Drop the images. Copy every line below character for character.
*** COLLECTED MATERIAL ***
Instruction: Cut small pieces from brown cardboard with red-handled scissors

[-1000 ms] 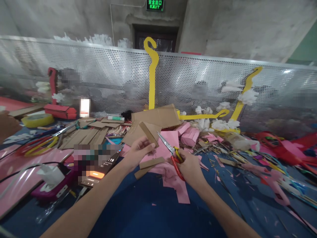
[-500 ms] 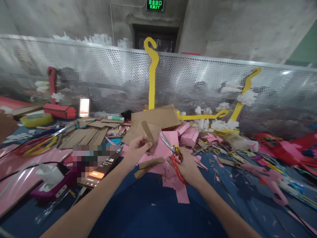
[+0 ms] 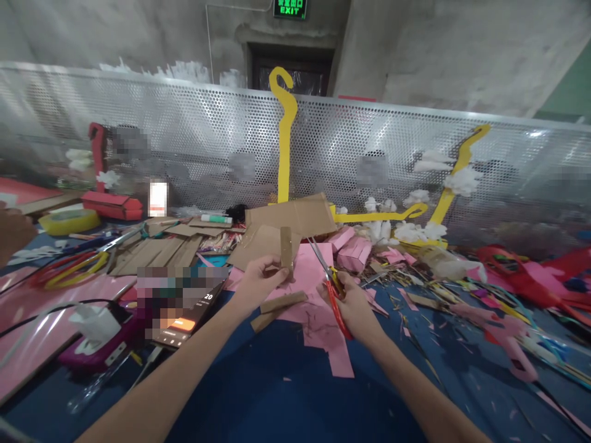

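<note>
Between the thumb and fingers of my left hand (image 3: 261,280) stands a short cardboard strip (image 3: 286,247), held nearly upright. My right hand (image 3: 348,301) grips a pair of scissors (image 3: 330,280) with red and yellow handles; the blades point up and away, to the right of the strip and apart from it. Below my left hand lie two loose cardboard pieces (image 3: 282,301), partly over pink paper (image 3: 314,258). Larger cardboard sheets (image 3: 290,215) rest behind the strip.
Yellow hook-shaped stands (image 3: 284,154) rise before a perforated metal screen (image 3: 198,141). A phone (image 3: 184,323) and purple power strip (image 3: 92,351) lie left, beside a tape roll (image 3: 69,221). A pink glue gun (image 3: 503,338) is at right. Another person's hand (image 3: 16,231) shows far left.
My left hand has turned the cardboard strip from leaning left to nearly upright. The scissors have shifted slightly right, and their blades look closer together.
</note>
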The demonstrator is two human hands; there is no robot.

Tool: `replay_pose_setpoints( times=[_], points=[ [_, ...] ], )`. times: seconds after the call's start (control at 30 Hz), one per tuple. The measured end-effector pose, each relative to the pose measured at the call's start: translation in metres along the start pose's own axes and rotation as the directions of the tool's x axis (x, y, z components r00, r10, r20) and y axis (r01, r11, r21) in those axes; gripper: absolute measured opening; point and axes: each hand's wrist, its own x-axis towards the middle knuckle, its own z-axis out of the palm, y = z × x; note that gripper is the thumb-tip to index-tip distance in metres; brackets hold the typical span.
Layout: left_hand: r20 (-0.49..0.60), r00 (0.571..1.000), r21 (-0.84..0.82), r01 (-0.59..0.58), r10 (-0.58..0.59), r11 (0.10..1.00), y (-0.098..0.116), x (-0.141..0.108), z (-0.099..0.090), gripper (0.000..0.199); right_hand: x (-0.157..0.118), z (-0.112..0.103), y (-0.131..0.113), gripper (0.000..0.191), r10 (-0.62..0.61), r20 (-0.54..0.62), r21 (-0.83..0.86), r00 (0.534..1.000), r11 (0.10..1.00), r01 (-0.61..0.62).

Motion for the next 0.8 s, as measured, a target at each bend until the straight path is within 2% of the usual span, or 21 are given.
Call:
replay_pose_setpoints(
  times=[0.3, 0.4, 0.5, 0.63, 0.8],
  points=[
    [0.029, 0.999, 0.065, -0.043, 0.041, 0.997, 0.002, 0.001, -0.001, 0.009, 0.001, 0.000, 0.003, 0.035, 0.007, -0.004, 0.056, 1.000, 0.998, -0.007],
    [0.008, 0.997, 0.111, -0.079, 0.078, 0.991, 0.005, 0.001, 0.000, 0.012, 0.003, 0.001, 0.007, 0.036, -0.004, -0.031, 0.086, 1.000, 0.996, 0.007],
    [-0.021, 0.998, 0.121, -0.064, 0.067, 0.991, 0.009, 0.000, 0.000, 0.015, 0.007, 0.002, 0.011, 0.033, -0.019, -0.063, 0.100, 0.998, 0.995, 0.025],
    [-0.084, 0.996, 0.056, -0.015, 0.019, 0.998, 0.011, 0.000, -0.001, 0.014, 0.010, 0.002, 0.015, 0.031, -0.029, -0.095, 0.100, 0.995, 0.994, 0.038],
    [-0.145, 0.989, 0.001, 0.012, -0.011, 1.000, 0.008, 0.002, -0.003, 0.015, 0.005, 0.000, 0.015, 0.034, -0.041, -0.065, 0.027, 0.997, 0.999, 0.042]
  ],
)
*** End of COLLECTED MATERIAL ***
→ YOUR SOLUTION:
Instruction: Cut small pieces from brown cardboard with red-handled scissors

[-1000 ms] 
[-500 ms] 
[+0 ms] 

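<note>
Between the thumb and fingers of my left hand (image 3: 261,280) stands a short cardboard strip (image 3: 286,247), held nearly upright. My right hand (image 3: 348,301) grips a pair of scissors (image 3: 330,280) with red and yellow handles; the blades point up and away, to the right of the strip and apart from it. Below my left hand lie two loose cardboard pieces (image 3: 282,301), partly over pink paper (image 3: 314,258). Larger cardboard sheets (image 3: 290,215) rest behind the strip.
Yellow hook-shaped stands (image 3: 284,154) rise before a perforated metal screen (image 3: 198,141). A phone (image 3: 184,323) and purple power strip (image 3: 92,351) lie left, beside a tape roll (image 3: 69,221). A pink glue gun (image 3: 503,338) is at right. Another person's hand (image 3: 16,231) shows far left.
My left hand has turned the cardboard strip from leaning left to nearly upright. The scissors have shifted slightly right, and their blades look closer together.
</note>
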The demonstrator is two human hands; there is no robot.

Tool: `replay_pose_setpoints( times=[_], points=[ [_, ...] ], )`. times: seconds after the call's start (control at 30 Hz), one per tuple. The measured end-effector pose, each relative to the pose measured at the call's start: translation in metres along the start pose's own axes and rotation as the directions of the tool's x axis (x, y, z components r00, r10, r20) and y axis (r01, r11, r21) in those axes; gripper: absolute measured opening; point and axes: each hand's wrist, its own x-axis towards the middle knuckle, its own z-axis out of the palm, y = z × x; note that gripper is the thumb-tip to index-tip distance in metres; brackets hold the typical span.
Layout: left_hand: r20 (-0.49..0.60), r00 (0.571..1.000), r21 (-0.84..0.82), r01 (-0.59..0.58), r10 (-0.58..0.59), r11 (0.10..1.00), y (-0.098..0.116), x (-0.141..0.108), z (-0.099..0.090), gripper (0.000..0.199); right_hand: x (-0.157..0.118), z (-0.112..0.103), y (-0.131..0.113), gripper (0.000..0.191), r10 (-0.62..0.61), r20 (-0.54..0.62), r21 (-0.83..0.86), r00 (0.534..1.000), r11 (0.10..1.00), r01 (-0.61..0.62).

Motion for the next 0.8 s, as measured, a target at each bend until the straight path is within 2% of the usual span, or 21 are given.
Call:
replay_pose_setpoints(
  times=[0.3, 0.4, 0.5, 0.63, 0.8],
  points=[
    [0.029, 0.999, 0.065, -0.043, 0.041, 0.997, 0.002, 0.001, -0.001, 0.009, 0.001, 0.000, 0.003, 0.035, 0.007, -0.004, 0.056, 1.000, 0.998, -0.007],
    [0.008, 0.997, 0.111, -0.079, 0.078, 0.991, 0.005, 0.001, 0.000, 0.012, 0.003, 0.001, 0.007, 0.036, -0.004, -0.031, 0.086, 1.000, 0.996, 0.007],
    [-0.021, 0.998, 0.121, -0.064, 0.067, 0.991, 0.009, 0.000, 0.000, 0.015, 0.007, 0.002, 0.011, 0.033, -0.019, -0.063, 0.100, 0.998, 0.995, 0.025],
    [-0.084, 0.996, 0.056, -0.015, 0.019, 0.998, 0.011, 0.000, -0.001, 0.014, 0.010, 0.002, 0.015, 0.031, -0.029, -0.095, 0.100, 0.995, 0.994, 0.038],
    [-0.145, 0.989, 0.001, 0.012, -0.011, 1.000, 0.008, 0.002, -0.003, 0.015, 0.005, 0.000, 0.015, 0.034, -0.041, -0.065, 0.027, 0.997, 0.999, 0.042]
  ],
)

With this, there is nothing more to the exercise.